What yoga moves to do with menstruation

September 22, 2023
Many women will be prone to back pain, abdominal pain and other physical discomfort symptoms during menstruation, so they do not like to exercise, in fact, if the appropriate exercise during menstruation, for the body or have some benefits, such as yoga is a very suitable exercise, through the practice of yoga can promote blood circulation throughout the body, nourish the spinal nerve, help regulate menstruation, accelerate pelvic blood circulation, reduce pelvic congestion, reduce dysmenorrhea, emotional The yoga practice can help to regulate menstruation, accelerate pelvic blood circulation, reduce pelvic congestion, reduce menstrual pain, emotional anxiety and some other discomforts.

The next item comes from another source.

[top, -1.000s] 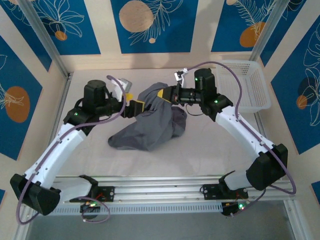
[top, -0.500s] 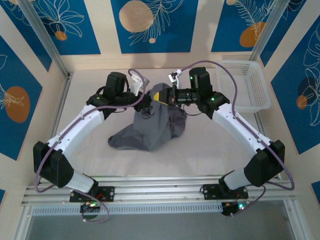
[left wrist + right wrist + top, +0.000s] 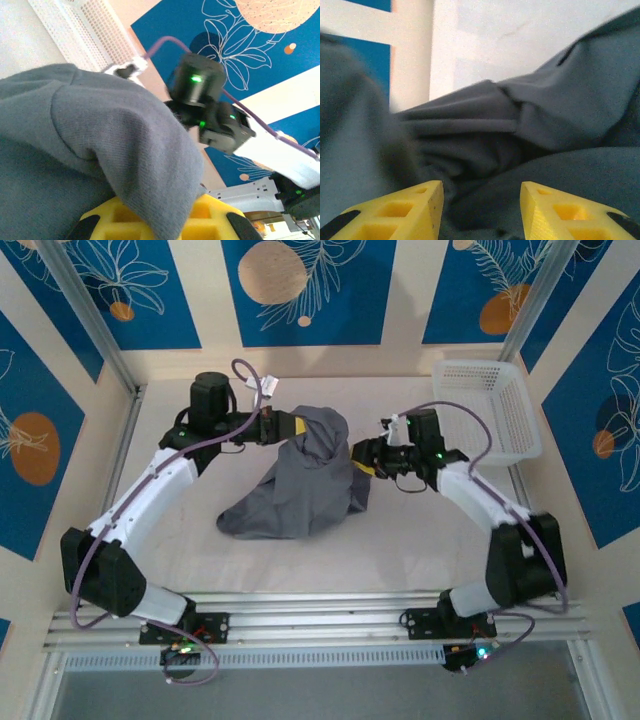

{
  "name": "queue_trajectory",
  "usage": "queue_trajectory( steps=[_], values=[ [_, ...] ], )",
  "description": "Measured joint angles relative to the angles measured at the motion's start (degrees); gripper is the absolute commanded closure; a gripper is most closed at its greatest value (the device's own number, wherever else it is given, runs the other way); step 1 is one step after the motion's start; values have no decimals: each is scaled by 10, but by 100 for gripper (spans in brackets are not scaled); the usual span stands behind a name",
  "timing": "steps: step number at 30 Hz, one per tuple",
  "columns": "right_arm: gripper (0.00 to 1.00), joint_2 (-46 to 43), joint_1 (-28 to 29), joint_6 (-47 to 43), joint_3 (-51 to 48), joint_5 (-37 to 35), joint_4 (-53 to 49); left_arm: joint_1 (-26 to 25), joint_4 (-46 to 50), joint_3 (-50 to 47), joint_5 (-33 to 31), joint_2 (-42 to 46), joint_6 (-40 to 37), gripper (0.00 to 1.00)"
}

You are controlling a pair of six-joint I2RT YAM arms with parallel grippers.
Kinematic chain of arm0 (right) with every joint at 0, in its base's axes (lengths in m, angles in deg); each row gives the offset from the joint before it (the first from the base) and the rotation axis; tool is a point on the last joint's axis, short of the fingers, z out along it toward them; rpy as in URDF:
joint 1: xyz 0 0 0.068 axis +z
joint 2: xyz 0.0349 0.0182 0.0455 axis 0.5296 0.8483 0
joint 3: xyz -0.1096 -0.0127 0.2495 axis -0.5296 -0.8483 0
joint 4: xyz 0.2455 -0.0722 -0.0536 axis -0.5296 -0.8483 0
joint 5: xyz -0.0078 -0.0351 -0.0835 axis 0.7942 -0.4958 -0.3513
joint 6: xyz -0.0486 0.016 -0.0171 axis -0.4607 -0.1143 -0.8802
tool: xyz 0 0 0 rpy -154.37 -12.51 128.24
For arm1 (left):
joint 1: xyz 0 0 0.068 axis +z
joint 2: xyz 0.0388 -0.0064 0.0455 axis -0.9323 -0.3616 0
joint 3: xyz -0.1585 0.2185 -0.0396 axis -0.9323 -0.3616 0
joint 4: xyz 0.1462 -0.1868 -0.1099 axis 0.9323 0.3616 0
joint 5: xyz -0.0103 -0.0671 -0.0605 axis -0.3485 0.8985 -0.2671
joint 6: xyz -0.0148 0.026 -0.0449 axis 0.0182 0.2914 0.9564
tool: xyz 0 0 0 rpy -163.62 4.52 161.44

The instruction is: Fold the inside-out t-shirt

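From above, my left claw (image 3: 289, 427) clenches a raised fold of the slate-grey soft cotton t-shirt (image 3: 300, 490), which lies heaped on the white table (image 3: 420, 540). My right claw (image 3: 358, 456) sits at the shirt's right edge. At my left wrist, cloth drapes over my yellow fingers (image 3: 215, 216). At my right wrist, the fingers are spread, released, with cloth just ahead.

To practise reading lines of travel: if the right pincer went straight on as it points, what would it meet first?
The right pincer, open, would likely meet the t-shirt first, at its bunched folds; depth is unclear.
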Motion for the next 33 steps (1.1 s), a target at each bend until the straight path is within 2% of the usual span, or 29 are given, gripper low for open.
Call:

Arch yoga to reduce menstrual discomfort

The practitioner kneels on the yoga mat, puts both hands on the top of the pelvis, bends back slowly at the waist, first puts the right hand on the right heel, fingers backwards, then puts the left hand on the left heel in the same way, keeps breathing naturally for 15 to 30 seconds, this way helps exercise the spine, regulates menstruation and reduces menstrual discomfort.

Back stretch yoga to relax the nerves

Take a standing or sitting posture, inhale and stretch both arms upwards, exhale and bring the arms down again, with the body as close to the legs as possible. This movement helps to relieve the phenomenon of abdominal pain during menstruation, relaxes the nervous system and stabilizes the emotions.

Crescent yoga to promote blood circulation

Bend one leg at the knee and take a big step backward with the other leg. Inhale and raise your arms upward, then exhale and bring your body backward with your head upward. This action helps stimulate the pelvic organs and promote blood circulation, but you should note that you should not do this action during the first two days of heavy menstruation.

Camel pose yoga to relieve discomfort

Kneel on the yoga mat, hands on both sides of the waist, inhale and lift the chest, open the shoulders, while exhaling, change the hips forward, body backward, hands on the waist, or defense legs on the heel, tighten the hips, can relieve lumbar discomfort, promote blood circulation, strengthen the spinal nerve, beneficial to reproductive organs and sexual dysfunction and recovery, slow down physical discomfort.

Supine hero pose to improve dysmenorrhea

Lie on your back, flex your feet backward into the sides of your hips, straighten your knees forward, and pay attention to a thicker cushion on your back. This pose can stretch the abdominal organs and pelvic area, as well as stretch the thighs, hip flexors, knees and ankles, strengthen the arches of the feet, improve digestion, and help improve the symptoms of menstrual cramps.

Sitting Angle Pose Yoga for Menstrual Cramps

When you have menstruation, you can practice sitting angle yoga with the help of a wall, sit against the wall on a yoga mat, open your legs, keep them straight and tight, keep the back of your thighs close to the mat, place your hands on the back of your hips, maintain for 30 to 40 seconds, then separate your legs, bend your knees, put your feet together, keep breathing naturally, slowly lean your body forward, keep your hands on the mat, rest your forehead naturally, maintain for one minute, inhale and withdraw your body. This asana can help relieve menstrual cramps.